Repeat the lines from the line with "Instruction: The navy" to the line with "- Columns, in" in the listing below, keeping both end lines and adding nothing.

--- Material provided Enclosed Below ---

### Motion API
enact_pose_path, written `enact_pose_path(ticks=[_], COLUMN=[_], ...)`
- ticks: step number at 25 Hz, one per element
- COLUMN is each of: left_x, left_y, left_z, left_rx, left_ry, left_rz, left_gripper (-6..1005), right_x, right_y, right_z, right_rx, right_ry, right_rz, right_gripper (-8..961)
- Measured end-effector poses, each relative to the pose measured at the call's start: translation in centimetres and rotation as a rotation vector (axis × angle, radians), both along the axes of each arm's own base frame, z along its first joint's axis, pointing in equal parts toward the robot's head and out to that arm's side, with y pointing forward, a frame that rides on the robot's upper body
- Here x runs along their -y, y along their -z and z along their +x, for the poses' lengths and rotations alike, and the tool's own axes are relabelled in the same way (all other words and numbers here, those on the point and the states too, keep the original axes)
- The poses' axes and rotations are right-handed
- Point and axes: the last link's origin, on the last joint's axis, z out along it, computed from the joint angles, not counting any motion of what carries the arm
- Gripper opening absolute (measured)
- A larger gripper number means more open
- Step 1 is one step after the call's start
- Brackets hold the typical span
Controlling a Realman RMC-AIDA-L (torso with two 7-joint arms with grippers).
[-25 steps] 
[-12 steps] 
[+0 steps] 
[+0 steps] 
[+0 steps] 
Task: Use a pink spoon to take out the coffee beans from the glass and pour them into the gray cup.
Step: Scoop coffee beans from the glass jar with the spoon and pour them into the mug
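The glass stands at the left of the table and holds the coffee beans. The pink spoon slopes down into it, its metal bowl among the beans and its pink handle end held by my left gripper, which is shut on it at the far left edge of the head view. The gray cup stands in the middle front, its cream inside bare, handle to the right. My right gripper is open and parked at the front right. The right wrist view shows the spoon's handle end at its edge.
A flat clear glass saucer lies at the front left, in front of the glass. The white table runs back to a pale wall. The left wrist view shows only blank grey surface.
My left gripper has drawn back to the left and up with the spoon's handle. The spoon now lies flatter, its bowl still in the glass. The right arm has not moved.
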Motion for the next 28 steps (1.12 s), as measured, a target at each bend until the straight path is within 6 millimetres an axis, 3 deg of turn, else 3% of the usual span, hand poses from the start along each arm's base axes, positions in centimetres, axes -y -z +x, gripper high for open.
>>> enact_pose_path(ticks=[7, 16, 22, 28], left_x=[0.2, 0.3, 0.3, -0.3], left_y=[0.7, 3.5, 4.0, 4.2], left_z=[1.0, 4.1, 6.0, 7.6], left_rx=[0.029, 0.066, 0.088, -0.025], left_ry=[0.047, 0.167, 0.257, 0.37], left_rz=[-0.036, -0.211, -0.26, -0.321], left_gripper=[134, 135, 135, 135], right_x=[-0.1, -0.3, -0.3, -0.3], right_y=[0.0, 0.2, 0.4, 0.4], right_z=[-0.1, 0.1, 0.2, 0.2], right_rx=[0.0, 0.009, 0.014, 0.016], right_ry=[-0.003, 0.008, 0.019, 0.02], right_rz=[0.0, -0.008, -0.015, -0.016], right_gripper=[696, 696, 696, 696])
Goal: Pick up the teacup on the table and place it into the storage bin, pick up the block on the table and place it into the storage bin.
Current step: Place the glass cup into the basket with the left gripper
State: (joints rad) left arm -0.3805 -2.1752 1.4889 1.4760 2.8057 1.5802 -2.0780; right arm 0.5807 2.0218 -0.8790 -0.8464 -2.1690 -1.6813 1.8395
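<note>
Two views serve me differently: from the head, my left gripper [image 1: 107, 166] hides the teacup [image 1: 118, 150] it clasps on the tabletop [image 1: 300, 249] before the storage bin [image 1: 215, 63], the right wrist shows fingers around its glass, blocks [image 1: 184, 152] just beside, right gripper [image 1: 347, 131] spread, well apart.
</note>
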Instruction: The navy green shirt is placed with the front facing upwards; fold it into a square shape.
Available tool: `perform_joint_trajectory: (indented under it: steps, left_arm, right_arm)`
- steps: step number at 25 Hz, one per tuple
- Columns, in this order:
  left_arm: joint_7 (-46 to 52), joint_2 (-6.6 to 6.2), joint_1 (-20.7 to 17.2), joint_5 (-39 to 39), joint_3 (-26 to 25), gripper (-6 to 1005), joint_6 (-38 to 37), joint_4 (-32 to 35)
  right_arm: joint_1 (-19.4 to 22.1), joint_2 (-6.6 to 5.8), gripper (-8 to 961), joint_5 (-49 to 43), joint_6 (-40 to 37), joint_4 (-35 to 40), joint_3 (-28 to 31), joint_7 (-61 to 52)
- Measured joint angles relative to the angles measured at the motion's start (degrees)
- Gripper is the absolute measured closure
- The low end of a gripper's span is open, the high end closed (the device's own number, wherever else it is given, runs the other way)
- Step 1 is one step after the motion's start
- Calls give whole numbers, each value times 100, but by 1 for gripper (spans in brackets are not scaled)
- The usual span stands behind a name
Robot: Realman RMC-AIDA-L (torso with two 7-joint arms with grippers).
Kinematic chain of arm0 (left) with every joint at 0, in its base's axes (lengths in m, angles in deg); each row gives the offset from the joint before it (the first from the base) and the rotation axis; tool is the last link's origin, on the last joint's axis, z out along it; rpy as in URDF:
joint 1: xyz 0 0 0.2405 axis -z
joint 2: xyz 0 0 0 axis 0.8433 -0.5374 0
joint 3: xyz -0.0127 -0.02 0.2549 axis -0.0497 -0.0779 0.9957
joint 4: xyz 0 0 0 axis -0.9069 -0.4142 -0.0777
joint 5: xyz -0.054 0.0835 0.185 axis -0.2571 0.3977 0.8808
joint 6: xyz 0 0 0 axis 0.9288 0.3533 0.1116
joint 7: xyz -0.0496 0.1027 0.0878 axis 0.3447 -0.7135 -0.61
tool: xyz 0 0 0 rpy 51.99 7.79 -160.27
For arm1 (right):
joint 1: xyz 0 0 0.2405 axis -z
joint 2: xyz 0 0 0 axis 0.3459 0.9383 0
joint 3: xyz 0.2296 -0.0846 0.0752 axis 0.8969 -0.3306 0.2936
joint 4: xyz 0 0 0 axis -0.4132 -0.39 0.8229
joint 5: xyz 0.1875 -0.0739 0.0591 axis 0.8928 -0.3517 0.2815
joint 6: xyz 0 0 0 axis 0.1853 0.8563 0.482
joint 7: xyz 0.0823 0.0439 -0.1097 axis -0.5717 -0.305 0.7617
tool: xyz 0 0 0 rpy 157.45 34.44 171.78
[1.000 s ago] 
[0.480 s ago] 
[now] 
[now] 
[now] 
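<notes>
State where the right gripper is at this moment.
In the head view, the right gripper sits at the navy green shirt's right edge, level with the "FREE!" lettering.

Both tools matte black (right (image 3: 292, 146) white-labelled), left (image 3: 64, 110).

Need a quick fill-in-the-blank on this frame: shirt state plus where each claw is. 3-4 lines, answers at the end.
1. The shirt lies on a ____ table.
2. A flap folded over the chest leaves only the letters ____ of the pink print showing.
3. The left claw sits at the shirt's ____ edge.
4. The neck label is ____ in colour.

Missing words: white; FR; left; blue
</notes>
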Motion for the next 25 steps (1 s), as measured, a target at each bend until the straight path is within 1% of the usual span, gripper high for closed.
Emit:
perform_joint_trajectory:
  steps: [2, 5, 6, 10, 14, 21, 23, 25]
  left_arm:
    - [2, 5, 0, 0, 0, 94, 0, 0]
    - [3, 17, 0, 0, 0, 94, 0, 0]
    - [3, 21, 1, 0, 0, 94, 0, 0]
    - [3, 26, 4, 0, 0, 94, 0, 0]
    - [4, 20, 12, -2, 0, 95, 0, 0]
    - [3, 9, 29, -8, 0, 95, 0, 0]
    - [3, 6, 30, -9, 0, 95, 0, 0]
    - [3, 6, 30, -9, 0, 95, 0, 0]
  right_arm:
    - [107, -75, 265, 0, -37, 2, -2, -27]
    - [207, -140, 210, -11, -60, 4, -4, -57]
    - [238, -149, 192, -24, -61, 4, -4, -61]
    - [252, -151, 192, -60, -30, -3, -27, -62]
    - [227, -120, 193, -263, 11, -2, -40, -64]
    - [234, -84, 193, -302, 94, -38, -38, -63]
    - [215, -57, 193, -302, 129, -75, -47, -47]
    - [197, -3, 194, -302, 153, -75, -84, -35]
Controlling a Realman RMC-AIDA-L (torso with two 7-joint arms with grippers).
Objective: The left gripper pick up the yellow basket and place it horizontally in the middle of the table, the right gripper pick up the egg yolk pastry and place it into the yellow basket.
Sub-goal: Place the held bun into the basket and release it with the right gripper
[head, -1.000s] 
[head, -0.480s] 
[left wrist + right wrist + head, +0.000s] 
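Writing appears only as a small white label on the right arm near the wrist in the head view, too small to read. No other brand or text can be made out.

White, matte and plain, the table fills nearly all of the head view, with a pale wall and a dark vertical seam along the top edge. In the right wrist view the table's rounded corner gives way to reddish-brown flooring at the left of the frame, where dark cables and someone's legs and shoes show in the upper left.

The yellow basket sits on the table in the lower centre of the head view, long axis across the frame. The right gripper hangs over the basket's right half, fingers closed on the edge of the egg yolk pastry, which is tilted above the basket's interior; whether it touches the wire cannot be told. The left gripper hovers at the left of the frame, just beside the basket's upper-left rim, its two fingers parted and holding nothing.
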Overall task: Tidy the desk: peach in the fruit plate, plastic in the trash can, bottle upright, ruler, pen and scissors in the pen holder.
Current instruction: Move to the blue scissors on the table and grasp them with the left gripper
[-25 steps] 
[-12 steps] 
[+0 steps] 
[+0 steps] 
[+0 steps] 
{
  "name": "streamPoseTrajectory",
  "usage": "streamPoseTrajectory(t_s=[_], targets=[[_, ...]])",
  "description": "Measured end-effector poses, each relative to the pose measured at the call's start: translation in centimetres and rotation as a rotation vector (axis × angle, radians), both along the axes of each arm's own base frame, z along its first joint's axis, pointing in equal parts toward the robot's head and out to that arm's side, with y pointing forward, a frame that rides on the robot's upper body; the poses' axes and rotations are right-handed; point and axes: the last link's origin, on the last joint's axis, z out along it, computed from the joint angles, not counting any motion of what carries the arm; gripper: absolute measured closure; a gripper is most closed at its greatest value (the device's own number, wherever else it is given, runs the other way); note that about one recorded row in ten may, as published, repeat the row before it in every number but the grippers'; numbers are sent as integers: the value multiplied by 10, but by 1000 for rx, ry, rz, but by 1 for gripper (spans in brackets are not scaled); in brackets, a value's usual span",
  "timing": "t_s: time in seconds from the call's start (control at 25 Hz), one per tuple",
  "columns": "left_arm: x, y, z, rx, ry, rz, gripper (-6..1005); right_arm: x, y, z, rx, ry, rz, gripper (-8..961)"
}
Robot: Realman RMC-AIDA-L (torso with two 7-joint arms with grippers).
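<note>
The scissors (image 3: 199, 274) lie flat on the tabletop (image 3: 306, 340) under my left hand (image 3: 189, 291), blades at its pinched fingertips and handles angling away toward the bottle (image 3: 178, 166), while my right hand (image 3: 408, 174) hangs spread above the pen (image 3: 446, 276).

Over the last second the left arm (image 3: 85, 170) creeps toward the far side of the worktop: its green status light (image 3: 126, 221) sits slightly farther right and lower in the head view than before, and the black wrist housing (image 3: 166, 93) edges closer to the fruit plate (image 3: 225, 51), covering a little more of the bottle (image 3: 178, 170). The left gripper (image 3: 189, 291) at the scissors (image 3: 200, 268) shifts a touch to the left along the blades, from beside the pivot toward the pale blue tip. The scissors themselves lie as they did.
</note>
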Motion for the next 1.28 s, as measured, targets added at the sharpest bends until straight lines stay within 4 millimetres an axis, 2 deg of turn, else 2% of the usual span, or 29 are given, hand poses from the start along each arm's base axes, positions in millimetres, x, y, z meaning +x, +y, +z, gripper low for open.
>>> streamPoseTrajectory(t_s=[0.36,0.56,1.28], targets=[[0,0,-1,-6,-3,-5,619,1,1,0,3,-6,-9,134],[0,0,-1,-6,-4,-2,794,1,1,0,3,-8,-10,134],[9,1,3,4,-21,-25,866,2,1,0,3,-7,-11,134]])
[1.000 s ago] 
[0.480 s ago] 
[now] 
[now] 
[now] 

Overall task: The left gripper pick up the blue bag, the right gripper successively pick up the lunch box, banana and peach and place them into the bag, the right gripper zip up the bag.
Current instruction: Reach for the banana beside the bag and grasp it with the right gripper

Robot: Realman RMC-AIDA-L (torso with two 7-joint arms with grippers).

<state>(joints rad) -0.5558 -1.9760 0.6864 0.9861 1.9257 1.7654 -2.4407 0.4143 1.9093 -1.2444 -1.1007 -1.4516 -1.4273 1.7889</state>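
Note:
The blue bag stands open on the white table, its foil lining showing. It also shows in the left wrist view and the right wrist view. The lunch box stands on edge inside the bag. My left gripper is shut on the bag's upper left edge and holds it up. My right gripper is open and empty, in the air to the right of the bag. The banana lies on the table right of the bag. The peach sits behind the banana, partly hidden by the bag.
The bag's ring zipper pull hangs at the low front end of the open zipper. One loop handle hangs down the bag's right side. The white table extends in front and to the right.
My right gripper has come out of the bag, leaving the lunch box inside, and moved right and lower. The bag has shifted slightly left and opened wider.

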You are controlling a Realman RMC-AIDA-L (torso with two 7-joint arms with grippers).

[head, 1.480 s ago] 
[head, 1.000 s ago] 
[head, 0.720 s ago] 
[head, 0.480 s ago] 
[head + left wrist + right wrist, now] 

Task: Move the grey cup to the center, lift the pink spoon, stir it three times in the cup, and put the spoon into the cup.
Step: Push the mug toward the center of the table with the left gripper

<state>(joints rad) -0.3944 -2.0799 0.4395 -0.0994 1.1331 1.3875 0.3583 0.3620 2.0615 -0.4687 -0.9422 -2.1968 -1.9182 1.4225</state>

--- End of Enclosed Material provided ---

## Result for this exercise
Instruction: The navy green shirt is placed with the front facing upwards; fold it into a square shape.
Available tool: `perform_joint_trajectory: (indented under it: steps, left_arm, right_arm)`
- steps: step number at 25 Hz, one per tuple
- Columns, in this order:

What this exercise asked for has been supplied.